ASSIGNMENT
Repeat each line of the material below exactly.

Start of Block

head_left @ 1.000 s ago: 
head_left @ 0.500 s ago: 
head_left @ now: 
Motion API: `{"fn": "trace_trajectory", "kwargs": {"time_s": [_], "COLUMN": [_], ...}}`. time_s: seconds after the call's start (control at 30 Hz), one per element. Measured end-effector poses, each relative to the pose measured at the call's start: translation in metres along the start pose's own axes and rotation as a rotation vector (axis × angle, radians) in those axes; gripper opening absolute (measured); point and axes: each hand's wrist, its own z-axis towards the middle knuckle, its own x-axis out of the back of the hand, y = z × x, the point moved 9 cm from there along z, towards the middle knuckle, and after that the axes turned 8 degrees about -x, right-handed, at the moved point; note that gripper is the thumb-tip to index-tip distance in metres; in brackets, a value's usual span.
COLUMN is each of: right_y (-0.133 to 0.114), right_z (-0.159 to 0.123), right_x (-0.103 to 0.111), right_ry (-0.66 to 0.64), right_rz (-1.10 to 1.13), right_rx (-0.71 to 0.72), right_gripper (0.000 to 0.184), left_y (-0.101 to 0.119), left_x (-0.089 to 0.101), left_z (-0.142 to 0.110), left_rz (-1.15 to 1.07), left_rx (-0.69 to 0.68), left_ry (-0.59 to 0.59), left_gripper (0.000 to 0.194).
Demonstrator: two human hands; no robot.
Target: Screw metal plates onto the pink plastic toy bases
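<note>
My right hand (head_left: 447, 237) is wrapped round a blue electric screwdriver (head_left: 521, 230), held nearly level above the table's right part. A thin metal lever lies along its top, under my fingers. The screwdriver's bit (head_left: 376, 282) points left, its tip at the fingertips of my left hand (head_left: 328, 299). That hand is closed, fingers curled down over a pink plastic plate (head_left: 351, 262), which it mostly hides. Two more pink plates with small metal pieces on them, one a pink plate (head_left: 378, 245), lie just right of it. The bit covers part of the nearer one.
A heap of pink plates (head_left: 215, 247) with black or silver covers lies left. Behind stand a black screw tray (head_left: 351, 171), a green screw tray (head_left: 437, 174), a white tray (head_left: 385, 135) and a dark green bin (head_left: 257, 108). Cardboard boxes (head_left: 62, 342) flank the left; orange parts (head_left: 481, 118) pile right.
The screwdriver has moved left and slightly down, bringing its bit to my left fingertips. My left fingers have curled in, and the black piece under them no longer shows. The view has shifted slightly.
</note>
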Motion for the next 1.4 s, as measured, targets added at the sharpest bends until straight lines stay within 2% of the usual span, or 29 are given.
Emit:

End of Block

YOUR RESPONSE
head_left @ 1.000 s ago: 
head_left @ 0.500 s ago: 
head_left @ now: 
Motion API: `{"fn": "trace_trajectory", "kwargs": {"time_s": [_], "COLUMN": [_], ...}}`. time_s: seconds after the call's start (control at 30 Hz), one per element. Measured end-effector poses, each relative to the pose measured at the call's start: translation in metres along the start pose's own axes and rotation as a rotation vector (axis × angle, radians) in those axes; gripper opening absolute (measured); point and axes: each hand's wrist, its own z-axis towards the middle knuckle, its own x-axis out of the back of the hand, y = z × x, the point moved 9 cm from there along z, towards the middle knuckle, and after that the axes turned 8 degrees about -x, right-handed, at the moved point; note that gripper is the thumb-tip to index-tip distance in metres; in brackets, a value's usual span.
COLUMN is each of: right_y (-0.133 to 0.114), right_z (-0.159 to 0.123), right_x (-0.103 to 0.111), right_ry (-0.66 to 0.64), right_rz (-1.10 to 1.13), right_rx (-0.71 to 0.72), right_gripper (0.000 to 0.184), left_y (-0.101 to 0.119), left_x (-0.089 to 0.101), left_z (-0.142 to 0.110), left_rz (-1.15 to 1.07), left_rx (-0.69 to 0.68), left_ry (-0.59 to 0.59), left_gripper (0.000 to 0.194).
Demonstrator: two human hands; no robot.
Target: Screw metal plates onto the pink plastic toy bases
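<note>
My right hand (head_left: 447, 237) is wrapped round a blue electric screwdriver (head_left: 521, 230), held nearly level above the table's right part. A thin metal lever lies along its top, under my fingers. The screwdriver's bit (head_left: 376, 282) points left, its tip at the fingertips of my left hand (head_left: 328, 299). That hand is closed, fingers curled down over a pink plastic plate (head_left: 351, 262), which it mostly hides. Two more pink plates with small metal pieces on them, one a pink plate (head_left: 378, 245), lie just right of it. The bit covers part of the nearer one.
A heap of pink plates (head_left: 215, 247) with black or silver covers lies left. Behind stand a black screw tray (head_left: 351, 171), a green screw tray (head_left: 437, 174), a white tray (head_left: 385, 135) and a dark green bin (head_left: 257, 108). Cardboard boxes (head_left: 62, 342) flank the left; orange parts (head_left: 481, 118) pile right.
The screwdriver has moved left and slightly down, bringing its bit to my left fingertips. My left fingers have curled in, and the black piece under them no longer shows. The view has shifted slightly.
</note>
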Motion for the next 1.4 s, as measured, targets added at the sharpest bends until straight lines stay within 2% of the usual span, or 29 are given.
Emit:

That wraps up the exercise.